Time for a fear break – just a slight one. There had been a lot of bus accidents in the news as of late. One of those accidents had even happened in my home county. Now I know that I've made this trip via bus many times and at different times of the day and night. I felt safe, but my mind was working on an annoying little gray lint ball of fear. Any sudden slow down, jerky movement towards the shoulder of the road or honk made my heart race. At 6:24 pm we heard the sounds that reverberate through a vehicle when driving too close to the curb; that loud sound of caution alerting you to wake up or readjust back into the center of your lane. We were on the rumble strip. Imagine that sound vibrating through all of the tires on a bus. It made everyone look out the window. Turned out the bus driver had pulled off the Interstate on purpose. He needed to reset the electrical outlets. It was less than two minutes; the sound and the announcement had done wonders in waking all of the sleepers. For a while after that it was phone calls, conversations and the sound of texting.

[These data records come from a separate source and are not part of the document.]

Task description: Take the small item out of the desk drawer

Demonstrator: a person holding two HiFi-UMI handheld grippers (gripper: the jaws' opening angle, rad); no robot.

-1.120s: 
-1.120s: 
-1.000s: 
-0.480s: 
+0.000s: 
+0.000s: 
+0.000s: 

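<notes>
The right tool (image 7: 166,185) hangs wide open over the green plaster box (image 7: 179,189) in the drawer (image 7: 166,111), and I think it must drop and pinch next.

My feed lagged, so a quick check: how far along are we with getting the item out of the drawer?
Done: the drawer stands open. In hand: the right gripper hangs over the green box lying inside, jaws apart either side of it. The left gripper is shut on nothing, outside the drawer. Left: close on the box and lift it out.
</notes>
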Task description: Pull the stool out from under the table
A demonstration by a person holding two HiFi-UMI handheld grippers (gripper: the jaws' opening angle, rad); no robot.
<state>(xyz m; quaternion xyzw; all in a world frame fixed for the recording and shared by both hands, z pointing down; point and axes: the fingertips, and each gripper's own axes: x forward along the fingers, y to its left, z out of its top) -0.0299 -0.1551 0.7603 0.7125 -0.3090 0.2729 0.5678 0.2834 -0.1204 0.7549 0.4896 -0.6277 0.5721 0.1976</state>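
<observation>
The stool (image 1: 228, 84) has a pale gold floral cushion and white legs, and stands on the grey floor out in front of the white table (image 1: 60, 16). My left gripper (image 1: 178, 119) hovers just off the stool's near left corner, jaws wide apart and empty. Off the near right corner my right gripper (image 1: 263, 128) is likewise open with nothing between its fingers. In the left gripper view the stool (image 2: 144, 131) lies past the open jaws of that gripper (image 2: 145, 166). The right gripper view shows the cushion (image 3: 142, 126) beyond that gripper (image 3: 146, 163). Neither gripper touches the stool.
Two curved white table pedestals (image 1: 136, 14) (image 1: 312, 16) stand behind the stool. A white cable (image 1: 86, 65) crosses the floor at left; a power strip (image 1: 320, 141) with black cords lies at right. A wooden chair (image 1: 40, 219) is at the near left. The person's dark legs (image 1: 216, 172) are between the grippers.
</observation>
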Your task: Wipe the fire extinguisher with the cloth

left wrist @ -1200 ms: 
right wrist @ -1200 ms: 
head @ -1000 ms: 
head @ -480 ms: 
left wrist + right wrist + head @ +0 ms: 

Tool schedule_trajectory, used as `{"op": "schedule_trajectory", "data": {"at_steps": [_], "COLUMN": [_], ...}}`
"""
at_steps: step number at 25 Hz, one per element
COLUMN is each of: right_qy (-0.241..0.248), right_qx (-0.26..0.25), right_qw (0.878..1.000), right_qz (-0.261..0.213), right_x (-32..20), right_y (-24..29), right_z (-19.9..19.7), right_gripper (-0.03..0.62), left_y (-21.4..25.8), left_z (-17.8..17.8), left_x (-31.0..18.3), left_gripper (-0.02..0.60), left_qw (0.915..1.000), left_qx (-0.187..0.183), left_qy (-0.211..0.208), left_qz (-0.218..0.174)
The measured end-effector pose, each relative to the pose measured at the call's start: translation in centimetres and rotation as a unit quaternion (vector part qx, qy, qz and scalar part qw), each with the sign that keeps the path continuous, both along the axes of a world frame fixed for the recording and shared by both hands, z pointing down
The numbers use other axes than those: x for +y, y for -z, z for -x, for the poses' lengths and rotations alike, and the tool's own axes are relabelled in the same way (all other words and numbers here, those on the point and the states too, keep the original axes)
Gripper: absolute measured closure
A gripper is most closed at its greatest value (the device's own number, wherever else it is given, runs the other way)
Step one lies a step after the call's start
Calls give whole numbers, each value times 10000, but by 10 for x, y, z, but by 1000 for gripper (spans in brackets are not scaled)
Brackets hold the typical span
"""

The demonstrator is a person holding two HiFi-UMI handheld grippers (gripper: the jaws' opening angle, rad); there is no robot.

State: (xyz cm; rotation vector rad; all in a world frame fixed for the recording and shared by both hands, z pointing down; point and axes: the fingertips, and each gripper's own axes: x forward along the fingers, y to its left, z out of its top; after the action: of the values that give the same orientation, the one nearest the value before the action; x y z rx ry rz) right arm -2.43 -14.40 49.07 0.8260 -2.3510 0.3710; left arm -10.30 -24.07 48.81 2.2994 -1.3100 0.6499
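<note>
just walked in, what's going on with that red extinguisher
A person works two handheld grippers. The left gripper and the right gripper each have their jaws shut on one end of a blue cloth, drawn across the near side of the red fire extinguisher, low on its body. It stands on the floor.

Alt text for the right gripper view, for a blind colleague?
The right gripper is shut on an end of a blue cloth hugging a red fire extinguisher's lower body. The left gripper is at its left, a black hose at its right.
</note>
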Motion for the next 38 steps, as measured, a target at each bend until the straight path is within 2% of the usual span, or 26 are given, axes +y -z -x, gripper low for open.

The journey started gray in New York, but eventually we chased our way down the road to where sunshine shone bright in the sky. Then the day faded to gray again as the sun began to set. The difference this time was the gray of dusk still maintained a hint of blue sky. The rain was somewhere back on the Interstate.
Obviously the bus made it to Boston, albeit 25 minutes late (thank you traffic). As for my seatmate, it wasn't so bad as long as he sat still. Movement released that body odor that some find attractive, but made me want to throw him in a shower. He also played his ipod - on low, but still audible. I got used to it eventually. I was reading Dead Reckoning and managed to get lost in Bon Temps and the new adventure of Sookie Stackhouse.
Neal picked me up at the train station. We tried to have dinner at DBar but their kitchen had just closed. I mean - just. We headed over to the next parking lot and the drive through for some beefy, cheesy goodness with a side order of fried rings. That would be a Whopper with cheese and onion rings. The guilt I felt over eating that mess was quickly assuaged as my hunger pains curbed and my thoughts of vacation took over.
I hadn't seen Neal in quite a while so we had lots to chat about, not least that Neal had just returned from a week's vacation in Europe earlier that afternoon.
Fast-forward to dinner eaten, conversations complete, check lists checked and lights turned out. Neal was still on European time so he was exhausted. I was tired, but nothing seemed more inviting than wrapping up in my favorite duvet and reading another chapter of Dead Reckoning.
Sleep made my lids begin to droop so I let myself succumb as its wave took me to Dreamsville.